(Source data)
☆ ☆ ☆ ☆ ☆ ☆ ☆

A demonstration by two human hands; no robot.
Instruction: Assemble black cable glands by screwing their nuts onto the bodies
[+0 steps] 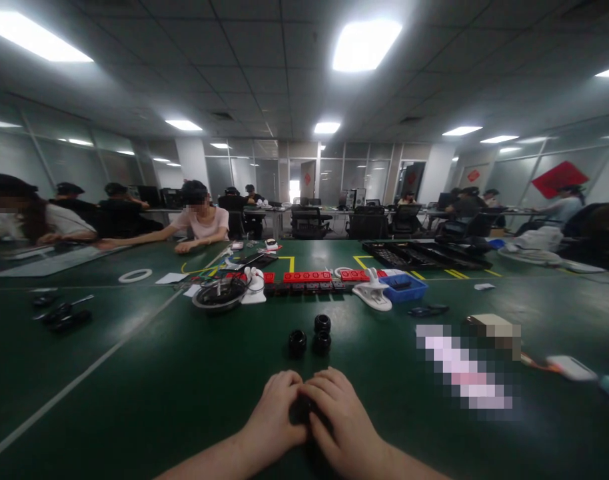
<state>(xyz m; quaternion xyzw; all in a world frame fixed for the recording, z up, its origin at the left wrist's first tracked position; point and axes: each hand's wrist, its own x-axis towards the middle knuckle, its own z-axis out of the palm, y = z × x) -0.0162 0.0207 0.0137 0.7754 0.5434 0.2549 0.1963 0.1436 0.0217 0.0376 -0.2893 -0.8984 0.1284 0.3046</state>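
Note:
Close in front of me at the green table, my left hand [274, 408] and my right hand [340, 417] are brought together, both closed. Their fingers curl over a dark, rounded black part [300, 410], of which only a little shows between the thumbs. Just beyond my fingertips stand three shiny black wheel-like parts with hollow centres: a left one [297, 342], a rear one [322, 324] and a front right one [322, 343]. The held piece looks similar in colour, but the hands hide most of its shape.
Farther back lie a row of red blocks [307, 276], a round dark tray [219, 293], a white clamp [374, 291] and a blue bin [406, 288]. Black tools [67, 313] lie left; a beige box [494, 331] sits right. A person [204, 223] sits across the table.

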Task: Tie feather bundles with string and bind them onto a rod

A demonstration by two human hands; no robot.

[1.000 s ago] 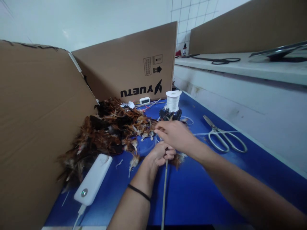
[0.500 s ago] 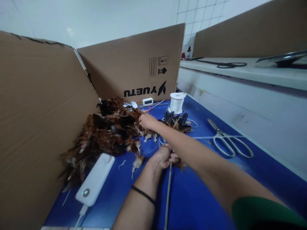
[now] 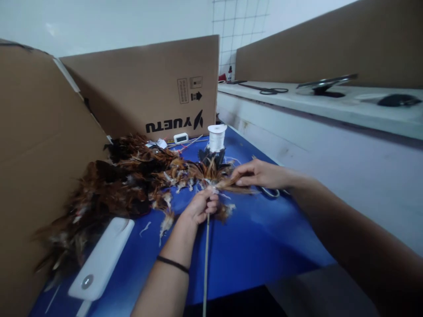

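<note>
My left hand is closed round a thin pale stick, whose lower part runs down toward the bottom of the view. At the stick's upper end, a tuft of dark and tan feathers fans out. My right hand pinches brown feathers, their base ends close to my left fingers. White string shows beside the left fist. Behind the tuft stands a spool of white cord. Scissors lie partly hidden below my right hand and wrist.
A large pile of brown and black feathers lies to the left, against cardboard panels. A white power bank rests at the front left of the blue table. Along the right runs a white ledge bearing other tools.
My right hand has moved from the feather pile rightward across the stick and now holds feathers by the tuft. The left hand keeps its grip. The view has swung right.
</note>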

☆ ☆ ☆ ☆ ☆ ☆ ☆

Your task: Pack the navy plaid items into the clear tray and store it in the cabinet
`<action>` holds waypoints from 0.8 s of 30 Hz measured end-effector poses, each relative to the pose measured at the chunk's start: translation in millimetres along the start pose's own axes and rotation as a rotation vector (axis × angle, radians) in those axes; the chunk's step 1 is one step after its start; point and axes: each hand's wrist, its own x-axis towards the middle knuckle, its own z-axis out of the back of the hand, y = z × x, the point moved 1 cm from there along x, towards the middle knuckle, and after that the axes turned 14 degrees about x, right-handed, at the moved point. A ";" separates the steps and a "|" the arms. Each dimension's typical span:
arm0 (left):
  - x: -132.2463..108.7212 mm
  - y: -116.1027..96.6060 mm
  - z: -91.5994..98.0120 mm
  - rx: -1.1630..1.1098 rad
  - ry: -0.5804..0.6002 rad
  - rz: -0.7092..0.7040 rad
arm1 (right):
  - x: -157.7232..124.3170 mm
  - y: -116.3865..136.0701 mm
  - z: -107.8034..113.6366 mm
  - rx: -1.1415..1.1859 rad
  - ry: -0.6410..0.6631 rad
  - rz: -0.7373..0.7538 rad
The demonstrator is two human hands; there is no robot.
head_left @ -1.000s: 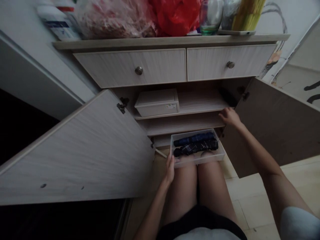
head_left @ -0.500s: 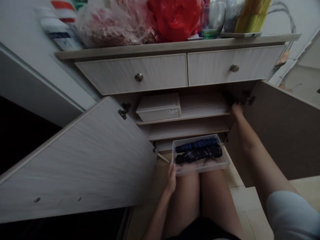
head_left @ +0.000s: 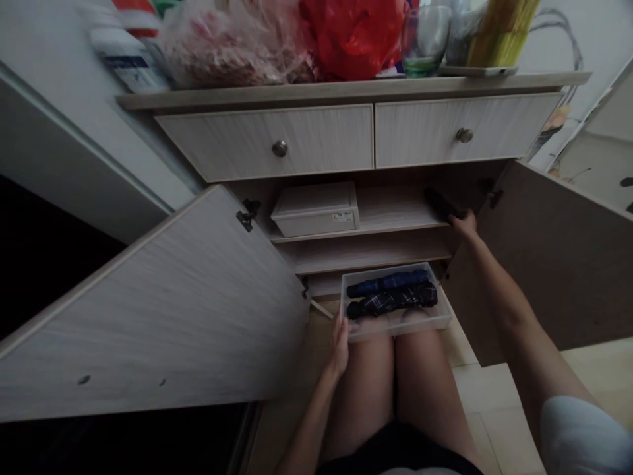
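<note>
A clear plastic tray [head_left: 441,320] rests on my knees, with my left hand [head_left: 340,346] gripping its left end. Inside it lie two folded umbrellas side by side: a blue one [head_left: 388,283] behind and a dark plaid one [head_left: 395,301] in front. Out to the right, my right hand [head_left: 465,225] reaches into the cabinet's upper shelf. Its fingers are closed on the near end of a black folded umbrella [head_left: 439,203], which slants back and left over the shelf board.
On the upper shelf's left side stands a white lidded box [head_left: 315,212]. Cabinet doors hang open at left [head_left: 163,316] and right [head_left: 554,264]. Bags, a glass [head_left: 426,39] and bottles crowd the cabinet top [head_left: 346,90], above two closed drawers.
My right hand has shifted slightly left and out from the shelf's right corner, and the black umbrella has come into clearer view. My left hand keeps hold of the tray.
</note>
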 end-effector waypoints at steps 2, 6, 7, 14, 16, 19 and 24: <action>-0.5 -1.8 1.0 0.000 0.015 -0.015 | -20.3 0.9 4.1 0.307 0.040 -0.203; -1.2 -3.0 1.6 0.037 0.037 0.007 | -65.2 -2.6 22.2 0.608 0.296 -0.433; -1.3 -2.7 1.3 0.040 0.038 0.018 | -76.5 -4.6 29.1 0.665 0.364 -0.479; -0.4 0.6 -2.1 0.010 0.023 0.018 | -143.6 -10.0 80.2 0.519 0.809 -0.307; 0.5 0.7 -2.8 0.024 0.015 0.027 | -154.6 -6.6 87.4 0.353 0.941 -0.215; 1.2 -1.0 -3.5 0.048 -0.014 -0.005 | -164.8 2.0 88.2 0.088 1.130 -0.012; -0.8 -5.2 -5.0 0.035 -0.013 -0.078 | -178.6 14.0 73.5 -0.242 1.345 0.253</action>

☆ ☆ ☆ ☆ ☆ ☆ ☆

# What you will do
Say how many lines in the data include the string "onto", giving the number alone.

# Response to the task
2